Is an operation necessary?

In SIRS, additional surgery may be prescribed. Its necessity is determined by the severity of the condition, its course and development forecasts. As a rule, it is possible to carry out an organ-preserving intervention, during which the area of ​​​​suppuration is drained.

More about medicines

Revealing medicinal features diphosphopyridine nucleotide, combined with inosine, gave doctors new opportunities. Such a drug, as practice has shown, is applicable in the work of cardiologists and nephrologists, surgeons and pulmonologists. Preparations with this composition are used by anesthesiologists, gynecologists, endocrinologists. Currently, drugs are used in surgical operations on the heart and blood vessels, if necessary, to assist the patient in the intensive care unit.

Such a wide area of ​​use is associated with the general symptoms of sepsis, the consequences of burns, manifestations of diabetes occurring in a decompensated handicap, shock on the background of trauma, DFS, necrotic processes in the pancreas and many other severe pathological uprisings. The symptom complex inherent in SIRS, and effectively stopped by diphosphopyridine nucleotide in combination with inosine, includes weakness, pain, and sleep disturbances. Medicine relieves the condition of a patient who has a headache and dizziness, symptoms of encephalopathy appear, the skin turns pale or yellow, the rhythm and frequency of heart contractions are disturbed, and blood flow fails.

Relevance of the issue

As shown statistical studies, SIRS is currently one of the most common options for the development of severe hypoxia, a strong destructive activity of cells in individual tissues. In addition, such a syndrome with a high degree of probability develops against the background of chronic intoxication. The pathogenesis and etiology of conditions leading to SIRS differ greatly.

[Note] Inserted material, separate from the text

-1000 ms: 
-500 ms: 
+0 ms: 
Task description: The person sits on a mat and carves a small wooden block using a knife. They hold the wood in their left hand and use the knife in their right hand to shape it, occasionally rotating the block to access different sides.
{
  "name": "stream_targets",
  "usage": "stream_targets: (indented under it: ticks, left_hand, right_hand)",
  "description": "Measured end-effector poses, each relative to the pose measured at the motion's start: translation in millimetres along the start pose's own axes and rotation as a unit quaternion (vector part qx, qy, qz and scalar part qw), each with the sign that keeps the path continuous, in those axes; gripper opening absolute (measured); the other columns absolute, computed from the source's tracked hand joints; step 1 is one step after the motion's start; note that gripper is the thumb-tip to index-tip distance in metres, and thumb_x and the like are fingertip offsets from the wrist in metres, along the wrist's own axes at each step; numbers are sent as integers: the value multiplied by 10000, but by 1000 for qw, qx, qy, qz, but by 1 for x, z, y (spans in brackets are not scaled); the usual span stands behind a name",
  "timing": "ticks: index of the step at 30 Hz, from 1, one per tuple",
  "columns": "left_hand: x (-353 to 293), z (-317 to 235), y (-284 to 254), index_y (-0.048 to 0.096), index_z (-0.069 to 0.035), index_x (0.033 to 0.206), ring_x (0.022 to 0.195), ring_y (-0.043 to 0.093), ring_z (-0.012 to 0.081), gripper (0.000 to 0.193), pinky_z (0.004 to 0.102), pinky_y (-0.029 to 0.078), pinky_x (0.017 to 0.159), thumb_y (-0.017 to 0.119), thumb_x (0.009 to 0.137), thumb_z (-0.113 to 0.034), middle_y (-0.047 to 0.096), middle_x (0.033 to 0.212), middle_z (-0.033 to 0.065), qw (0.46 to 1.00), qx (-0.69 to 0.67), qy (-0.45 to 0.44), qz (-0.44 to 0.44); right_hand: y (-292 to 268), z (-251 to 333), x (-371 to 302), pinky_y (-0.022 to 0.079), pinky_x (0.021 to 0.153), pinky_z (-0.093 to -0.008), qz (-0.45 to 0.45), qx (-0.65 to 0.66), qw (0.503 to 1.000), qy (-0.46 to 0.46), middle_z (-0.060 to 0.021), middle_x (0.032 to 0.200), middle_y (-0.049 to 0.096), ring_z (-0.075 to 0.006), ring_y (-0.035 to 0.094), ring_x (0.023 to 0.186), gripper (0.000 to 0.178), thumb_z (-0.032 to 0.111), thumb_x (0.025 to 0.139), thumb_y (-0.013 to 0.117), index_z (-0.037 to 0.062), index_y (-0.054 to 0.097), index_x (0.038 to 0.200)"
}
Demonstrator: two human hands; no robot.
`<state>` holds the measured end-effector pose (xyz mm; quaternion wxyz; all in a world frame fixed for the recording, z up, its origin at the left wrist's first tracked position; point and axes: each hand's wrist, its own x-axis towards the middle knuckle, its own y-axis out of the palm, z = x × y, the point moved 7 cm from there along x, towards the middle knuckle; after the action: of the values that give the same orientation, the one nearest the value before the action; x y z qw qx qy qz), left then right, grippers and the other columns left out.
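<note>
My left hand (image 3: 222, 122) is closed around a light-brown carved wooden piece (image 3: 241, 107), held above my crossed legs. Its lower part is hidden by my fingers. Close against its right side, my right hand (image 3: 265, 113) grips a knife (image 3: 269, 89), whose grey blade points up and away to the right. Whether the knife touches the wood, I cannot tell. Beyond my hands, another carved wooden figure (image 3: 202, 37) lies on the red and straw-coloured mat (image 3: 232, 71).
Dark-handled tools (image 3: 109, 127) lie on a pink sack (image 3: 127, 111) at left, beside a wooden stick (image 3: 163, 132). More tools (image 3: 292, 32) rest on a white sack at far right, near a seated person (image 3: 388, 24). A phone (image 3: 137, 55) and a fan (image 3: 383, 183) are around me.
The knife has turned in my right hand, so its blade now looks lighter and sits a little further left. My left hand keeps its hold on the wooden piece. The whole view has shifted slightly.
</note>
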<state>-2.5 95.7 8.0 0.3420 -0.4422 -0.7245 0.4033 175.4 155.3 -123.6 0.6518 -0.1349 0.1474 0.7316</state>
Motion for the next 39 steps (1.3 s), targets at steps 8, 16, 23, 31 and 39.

With any shock, SIRS is always observed. The reaction becomes one of the aspects of sepsis, a pathological condition caused by trauma or burns. It cannot be avoided if the person has had a TBI or surgery. As observations have shown, SIRS is diagnosed in patients with diseases of the bronchi, lungs, uremia, oncology, and surgical pathological conditions. It is impossible to exclude SIRS if an inflammatory or necrotic process develops in the pancreas, abdominal cavity.

As shown specific studies, SIRS is also observed in a number of more favorably developing diseases. As a rule, with them, this condition does not threaten the patient's life, but lowers its quality. We are talking about a heart attack, ischemia, hypertension, preeclampsia, burns, osteoarthritis.